Sixty-three years old, charismatic, and utterly mad, the eponymous subject of this disturbing documentary works days scavenging for food at the Rio de Janeiro landfill and expounding her schizophrenic philosophy--wherein the world is split between those who are "real" (mainly her) and the "phonies" who attempt to control her (pretty much anyone who lives with a roof over his or her head). In a familiar yet effective technique, filmmaker Marcos Prado slowly reveals Estamira's sordid past, radically shifting our initial perception of her as an infirm misanthrope.--Charlie Hobart

Children's Theatre, Saturday at 7:00 p.m.

This most recent film by French animator Michel Ocelot (Kirikou and the Sorceress) is a literal shadow play: a series of six stories animated entirely in silhouette, the style echoing silent-cinema experiments such as Lotte Reiniger's 1926 feature The Adventures of Prince Achmed. Ocelot's folk tales of clever tricksters and spellbound princesses have a dry wit, but the film's aesthetic permits little of the warmth or emotional identification--a cynic would say manipulation--that typically characterizes animated features. At the same time, though, the movie substitutes a cool formal elegance and active engagement with the viewer's imagination. The most striking pictorial effects (especially those derived from Egyptian and Japanese art) sometimes suggest the films that Josef von Sternberg might've made had he worked in paper dolls. In deference to young audiences at this Childish Film Festival screening, the French dialogue will be translated live by Children's Theatre Company actors standing to the side of the screen. --Jim Ridley

McNally Smith Auditorium, Saturday at 7:15 p.m.; and Lagoon Cinema, Sunday at 1:00 p.m.

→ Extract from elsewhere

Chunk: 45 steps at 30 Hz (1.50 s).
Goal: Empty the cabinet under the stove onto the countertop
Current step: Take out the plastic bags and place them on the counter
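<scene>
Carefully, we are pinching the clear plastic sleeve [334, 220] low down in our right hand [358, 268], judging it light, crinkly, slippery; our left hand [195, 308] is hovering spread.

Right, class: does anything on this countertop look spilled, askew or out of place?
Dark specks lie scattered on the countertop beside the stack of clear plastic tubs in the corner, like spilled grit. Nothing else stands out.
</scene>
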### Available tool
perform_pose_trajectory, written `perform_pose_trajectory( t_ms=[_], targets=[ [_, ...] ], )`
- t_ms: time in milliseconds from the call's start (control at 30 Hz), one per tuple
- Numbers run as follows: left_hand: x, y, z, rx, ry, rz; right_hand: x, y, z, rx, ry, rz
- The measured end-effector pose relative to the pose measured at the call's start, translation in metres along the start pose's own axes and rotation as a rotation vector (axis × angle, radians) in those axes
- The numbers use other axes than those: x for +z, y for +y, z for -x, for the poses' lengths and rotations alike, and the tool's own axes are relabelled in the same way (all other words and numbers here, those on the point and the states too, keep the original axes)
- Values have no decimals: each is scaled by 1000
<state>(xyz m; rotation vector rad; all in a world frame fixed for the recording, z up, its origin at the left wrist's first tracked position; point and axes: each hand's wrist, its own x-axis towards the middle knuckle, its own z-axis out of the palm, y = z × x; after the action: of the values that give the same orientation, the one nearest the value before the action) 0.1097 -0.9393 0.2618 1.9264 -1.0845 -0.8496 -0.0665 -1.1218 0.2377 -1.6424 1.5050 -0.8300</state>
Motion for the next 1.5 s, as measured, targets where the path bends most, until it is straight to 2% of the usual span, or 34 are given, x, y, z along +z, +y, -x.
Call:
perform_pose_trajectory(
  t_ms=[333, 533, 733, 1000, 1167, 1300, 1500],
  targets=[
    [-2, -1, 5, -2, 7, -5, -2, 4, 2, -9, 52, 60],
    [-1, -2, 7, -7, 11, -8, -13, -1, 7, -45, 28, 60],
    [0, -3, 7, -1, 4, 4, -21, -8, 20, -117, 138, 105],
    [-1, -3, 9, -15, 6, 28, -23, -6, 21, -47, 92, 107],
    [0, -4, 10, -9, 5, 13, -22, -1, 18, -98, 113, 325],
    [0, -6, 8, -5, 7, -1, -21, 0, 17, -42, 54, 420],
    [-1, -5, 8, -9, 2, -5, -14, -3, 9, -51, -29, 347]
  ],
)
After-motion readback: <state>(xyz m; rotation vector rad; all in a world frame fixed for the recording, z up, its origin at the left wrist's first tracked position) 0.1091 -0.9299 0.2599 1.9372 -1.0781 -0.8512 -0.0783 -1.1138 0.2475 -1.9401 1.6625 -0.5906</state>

This fascinating documentary explores the Cultural Revolution-era change in the Chinese arts--overseen by Chairman Mao's wife Jiang Qing--whereby only rigidly patriotic film and theater productions were permitted. The performers in these spectacles of music, dance, and color--smiles frozen on their faces--embraced the moment not as if their lives depended it, but because their lives depended on it. Mixing interviews and archival film clips with contemporary production numbers that feature young people whose influences are altogether different, Yang Ban Xi is a powerful report on the effect that propaganda has not just on those who receive it, but on those who make it. -- Caroline Palmer

The Bell, Saturday at 7:30 p.m.; and Block E 15, Sunday at 9:30 p.m.

The annual Ceili music competition has come to the titular Irish town: Imagine the steerage party sequence in Cameron's Titanic stretched to feature length and you have an idea of this film's obnoxious insistence that the (first-class?) audience take its pseudo-ethnographic parade as some kind of crazy soul cleanse. Too harsh? Not railing against County Clare's feel-good overload is like letting a dog hump your leg just because the cute little bugger is growling in an Irish brogue. --Eric Henderson

Block E 15, Saturday at 7:30 p.m.; and Lagoon Cinema, Sunday at 5:00 p.m.

The reluctant leader of a ragtag team of Budapest metro-ticket inspectors is so depressed that he refuses to venture aboveground. While a pretty raver in a bear suit offers salvation, the presence of a hooded serial killer raises the possibility that the subway system stands for the hero's subconscious. Set almost entirely in sooty tunnels and on fluorescent-lit trains, Nimrod Antal's calling-card debut opens with a prologue announcing that the events are "obviously symbolic." But it's probably best taken as a stylish workplace sitcom. --Dennis Lim

The Bell, Saturday at 9:30 p.m.; and Lagoon Cinema, Sunday at 9:20 p.m.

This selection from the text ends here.